[Excerpts from a dataset]
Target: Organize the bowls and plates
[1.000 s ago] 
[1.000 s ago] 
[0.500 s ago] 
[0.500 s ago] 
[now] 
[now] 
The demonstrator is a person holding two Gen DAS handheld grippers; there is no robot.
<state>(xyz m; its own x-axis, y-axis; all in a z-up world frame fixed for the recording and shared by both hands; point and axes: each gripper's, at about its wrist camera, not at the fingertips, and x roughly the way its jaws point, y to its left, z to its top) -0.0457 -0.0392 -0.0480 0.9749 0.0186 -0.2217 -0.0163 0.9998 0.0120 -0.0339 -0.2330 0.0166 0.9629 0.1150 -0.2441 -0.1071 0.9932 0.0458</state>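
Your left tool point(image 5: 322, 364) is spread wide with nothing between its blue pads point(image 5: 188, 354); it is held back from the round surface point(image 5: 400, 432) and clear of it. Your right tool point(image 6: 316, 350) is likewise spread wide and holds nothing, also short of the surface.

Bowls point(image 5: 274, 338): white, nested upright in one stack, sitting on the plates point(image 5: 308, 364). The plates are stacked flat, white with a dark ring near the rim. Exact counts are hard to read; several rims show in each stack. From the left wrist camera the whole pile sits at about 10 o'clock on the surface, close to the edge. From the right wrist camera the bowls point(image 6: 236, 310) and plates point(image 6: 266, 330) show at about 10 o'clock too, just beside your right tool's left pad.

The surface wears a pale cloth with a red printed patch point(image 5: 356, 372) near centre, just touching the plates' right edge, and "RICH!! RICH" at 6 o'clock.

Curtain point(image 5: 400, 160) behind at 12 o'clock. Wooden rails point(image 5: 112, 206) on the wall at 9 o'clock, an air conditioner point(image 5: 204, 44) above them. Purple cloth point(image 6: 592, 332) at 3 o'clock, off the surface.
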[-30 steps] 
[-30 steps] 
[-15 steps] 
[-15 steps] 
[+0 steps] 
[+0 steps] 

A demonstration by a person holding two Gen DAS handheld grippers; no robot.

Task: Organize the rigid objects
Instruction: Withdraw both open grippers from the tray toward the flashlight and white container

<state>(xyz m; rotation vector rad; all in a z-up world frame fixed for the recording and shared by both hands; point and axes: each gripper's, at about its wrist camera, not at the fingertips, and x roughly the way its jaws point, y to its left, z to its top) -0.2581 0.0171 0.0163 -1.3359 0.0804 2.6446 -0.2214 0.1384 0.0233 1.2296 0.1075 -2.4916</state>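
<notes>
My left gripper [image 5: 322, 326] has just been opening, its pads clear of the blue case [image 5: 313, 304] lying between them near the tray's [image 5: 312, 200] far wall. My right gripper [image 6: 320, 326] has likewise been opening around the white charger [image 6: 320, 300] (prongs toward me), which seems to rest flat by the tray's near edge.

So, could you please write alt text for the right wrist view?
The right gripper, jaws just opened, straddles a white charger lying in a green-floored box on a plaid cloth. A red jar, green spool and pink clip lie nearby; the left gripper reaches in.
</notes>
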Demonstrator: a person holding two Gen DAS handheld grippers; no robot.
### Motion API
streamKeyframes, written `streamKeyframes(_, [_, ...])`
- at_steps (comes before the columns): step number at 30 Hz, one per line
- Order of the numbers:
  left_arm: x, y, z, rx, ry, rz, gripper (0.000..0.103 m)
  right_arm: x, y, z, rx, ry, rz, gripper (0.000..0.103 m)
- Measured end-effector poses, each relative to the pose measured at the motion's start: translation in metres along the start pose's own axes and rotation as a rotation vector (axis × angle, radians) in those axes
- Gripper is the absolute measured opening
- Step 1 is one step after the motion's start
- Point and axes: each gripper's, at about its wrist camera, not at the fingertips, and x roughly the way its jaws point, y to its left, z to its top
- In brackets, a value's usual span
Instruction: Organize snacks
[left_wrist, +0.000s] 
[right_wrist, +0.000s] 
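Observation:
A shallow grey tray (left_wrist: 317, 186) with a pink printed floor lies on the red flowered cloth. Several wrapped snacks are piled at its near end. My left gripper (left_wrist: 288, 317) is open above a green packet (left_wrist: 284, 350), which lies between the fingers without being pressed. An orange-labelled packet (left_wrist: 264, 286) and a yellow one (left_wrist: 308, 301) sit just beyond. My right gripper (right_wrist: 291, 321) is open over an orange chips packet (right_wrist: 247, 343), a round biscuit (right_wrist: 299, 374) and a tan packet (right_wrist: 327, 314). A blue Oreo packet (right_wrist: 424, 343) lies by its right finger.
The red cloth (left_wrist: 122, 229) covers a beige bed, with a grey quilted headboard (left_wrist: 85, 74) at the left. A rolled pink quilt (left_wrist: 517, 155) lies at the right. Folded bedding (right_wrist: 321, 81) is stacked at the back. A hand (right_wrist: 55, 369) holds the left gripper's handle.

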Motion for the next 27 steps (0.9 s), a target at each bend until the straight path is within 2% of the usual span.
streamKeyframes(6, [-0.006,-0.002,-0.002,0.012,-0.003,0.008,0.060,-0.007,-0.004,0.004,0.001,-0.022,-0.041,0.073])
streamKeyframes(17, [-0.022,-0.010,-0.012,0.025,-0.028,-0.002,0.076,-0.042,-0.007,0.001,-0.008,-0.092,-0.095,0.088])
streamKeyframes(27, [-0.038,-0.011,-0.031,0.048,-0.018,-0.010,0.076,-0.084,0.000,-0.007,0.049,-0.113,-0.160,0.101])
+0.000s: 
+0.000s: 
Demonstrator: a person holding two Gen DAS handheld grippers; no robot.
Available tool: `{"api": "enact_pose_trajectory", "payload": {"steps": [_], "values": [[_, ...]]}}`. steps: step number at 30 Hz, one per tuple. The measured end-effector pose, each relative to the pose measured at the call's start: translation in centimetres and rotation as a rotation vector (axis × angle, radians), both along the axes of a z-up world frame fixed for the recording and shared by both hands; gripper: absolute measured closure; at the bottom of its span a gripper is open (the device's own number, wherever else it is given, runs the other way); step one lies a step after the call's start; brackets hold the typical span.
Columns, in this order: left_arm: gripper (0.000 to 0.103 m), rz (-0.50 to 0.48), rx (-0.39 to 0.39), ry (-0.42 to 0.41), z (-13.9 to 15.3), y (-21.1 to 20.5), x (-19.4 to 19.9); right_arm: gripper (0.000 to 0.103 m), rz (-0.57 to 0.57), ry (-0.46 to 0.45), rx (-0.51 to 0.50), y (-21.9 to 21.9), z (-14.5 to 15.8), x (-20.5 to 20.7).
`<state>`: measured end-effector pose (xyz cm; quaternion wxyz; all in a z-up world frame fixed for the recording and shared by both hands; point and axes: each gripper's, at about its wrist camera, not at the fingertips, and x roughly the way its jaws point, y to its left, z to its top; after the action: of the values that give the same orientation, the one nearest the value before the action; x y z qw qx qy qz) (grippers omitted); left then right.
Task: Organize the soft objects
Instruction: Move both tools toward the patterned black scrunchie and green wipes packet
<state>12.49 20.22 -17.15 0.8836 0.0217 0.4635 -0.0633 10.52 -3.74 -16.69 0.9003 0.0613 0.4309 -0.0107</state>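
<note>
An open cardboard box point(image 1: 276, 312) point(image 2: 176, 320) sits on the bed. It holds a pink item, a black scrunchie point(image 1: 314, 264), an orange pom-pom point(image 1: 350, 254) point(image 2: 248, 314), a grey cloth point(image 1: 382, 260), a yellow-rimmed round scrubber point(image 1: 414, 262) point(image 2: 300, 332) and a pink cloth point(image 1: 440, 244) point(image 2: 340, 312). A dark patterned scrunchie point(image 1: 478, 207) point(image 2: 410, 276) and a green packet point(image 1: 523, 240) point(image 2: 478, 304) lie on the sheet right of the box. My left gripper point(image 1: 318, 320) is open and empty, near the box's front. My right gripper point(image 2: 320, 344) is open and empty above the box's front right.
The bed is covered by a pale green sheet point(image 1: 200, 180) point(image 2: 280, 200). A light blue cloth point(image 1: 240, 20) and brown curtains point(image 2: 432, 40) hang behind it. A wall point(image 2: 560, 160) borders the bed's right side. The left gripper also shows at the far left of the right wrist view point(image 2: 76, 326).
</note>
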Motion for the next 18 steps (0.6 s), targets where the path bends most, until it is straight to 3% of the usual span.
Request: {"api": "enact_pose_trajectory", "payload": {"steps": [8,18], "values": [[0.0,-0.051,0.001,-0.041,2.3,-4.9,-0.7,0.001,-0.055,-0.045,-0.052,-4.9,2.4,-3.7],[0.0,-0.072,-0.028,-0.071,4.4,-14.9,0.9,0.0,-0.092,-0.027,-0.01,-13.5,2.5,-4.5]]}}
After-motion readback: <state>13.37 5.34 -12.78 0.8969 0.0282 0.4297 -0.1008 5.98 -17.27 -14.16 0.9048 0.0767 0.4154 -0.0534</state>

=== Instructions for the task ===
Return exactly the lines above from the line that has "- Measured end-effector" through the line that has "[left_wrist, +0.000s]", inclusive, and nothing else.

=== Task answer ===
- Measured end-effector poses, each relative to the pose measured at the motion's start: translation in metres along the start pose's own axes and rotation as a rotation vector (axis × angle, radians) in those axes
- Gripper is the absolute measured opening
- Step 1 is one step after the motion's start
- Point and axes: each gripper's, at about its wrist camera, not at the fingertips, and x roughly the way its jaws point, y to its left, z to its top
- In brackets, a value's usual span
Instruction: Organize snacks
[left_wrist, +0.000s] 

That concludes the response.